Segment Start: Supplied material

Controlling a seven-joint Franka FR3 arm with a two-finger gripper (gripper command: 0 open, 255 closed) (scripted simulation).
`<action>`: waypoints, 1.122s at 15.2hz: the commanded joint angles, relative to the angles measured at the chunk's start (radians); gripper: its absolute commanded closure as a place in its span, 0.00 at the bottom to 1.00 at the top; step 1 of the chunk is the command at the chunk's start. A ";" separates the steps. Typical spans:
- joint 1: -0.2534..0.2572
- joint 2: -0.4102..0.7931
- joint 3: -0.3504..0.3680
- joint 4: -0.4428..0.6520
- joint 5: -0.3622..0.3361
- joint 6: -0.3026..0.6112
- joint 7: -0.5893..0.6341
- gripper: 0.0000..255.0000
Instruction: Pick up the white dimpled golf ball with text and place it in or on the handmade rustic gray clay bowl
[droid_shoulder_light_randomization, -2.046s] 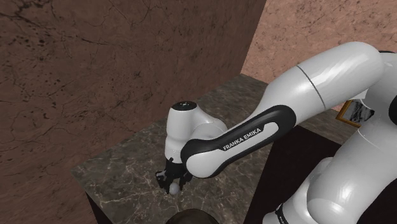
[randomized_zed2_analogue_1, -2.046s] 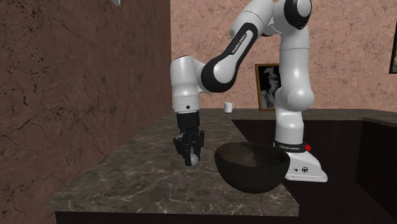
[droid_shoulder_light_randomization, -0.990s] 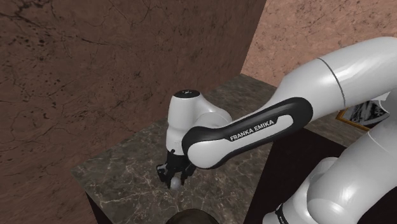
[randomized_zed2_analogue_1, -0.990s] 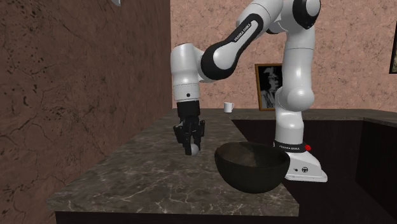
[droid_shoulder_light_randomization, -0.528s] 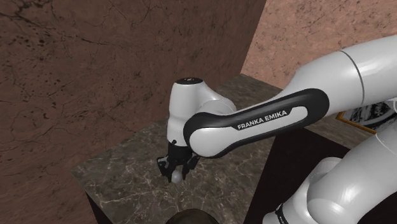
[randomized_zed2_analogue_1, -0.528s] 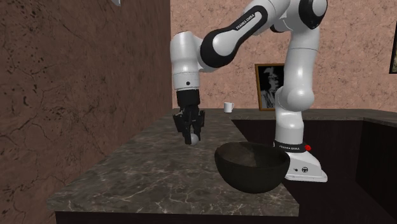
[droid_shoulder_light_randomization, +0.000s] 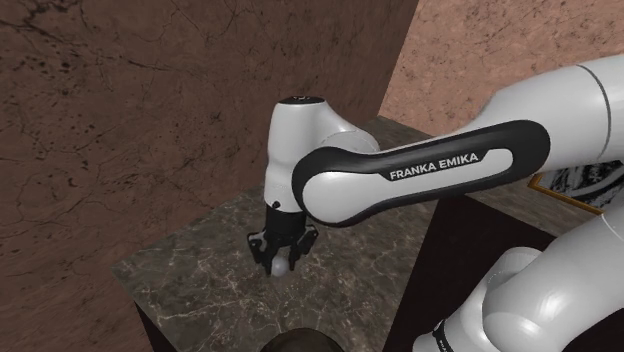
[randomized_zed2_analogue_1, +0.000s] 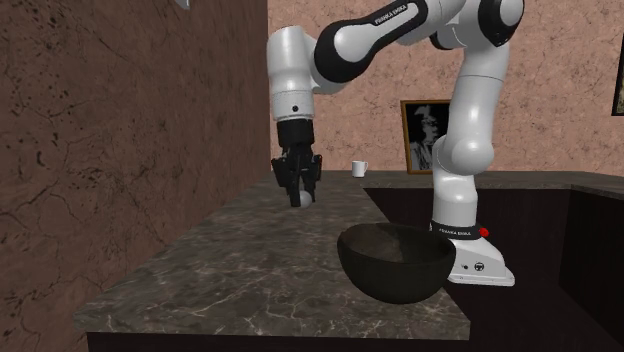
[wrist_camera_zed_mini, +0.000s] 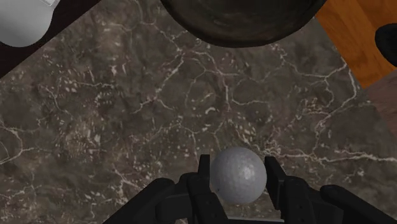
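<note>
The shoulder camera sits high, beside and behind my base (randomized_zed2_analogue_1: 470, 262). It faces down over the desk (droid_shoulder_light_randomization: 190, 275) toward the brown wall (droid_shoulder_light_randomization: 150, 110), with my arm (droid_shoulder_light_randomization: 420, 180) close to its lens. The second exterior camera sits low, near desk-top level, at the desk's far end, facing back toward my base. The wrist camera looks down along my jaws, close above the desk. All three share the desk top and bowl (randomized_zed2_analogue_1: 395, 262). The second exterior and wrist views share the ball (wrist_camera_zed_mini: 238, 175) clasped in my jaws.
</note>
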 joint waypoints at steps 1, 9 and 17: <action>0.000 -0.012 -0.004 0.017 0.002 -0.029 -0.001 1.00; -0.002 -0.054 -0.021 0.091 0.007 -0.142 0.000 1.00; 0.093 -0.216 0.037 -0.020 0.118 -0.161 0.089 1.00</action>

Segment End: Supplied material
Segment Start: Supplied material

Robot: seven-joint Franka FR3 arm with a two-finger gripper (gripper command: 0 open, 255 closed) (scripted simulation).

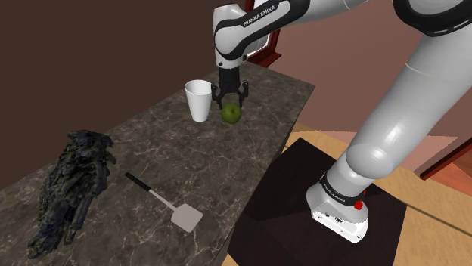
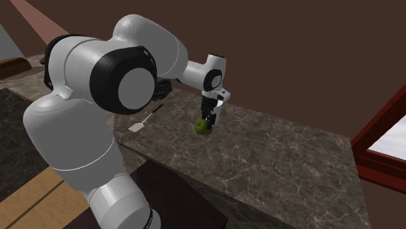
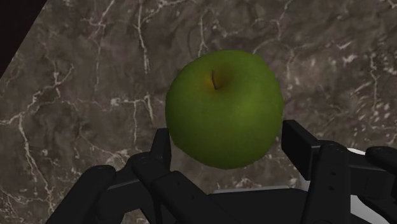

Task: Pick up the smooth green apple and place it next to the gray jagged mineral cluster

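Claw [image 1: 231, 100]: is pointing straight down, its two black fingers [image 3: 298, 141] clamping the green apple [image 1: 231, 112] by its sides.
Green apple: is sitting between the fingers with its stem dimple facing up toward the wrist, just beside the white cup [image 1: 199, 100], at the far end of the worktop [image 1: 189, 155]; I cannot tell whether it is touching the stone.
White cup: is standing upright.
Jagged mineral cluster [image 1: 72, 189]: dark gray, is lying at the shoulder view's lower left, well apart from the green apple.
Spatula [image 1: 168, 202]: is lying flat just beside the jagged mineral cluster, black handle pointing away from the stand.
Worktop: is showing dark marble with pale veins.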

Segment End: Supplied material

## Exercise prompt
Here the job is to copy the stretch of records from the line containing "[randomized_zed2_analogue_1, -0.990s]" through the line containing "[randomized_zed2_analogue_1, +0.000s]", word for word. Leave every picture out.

## Task solution
[randomized_zed2_analogue_1, -0.990s] 
[droid_shoulder_light_randomization, -0.528s] 
[randomized_zed2_analogue_1, -0.528s] 
[droid_shoulder_light_randomization, +0.000s] 
[randomized_zed2_analogue_1, +0.000s] 

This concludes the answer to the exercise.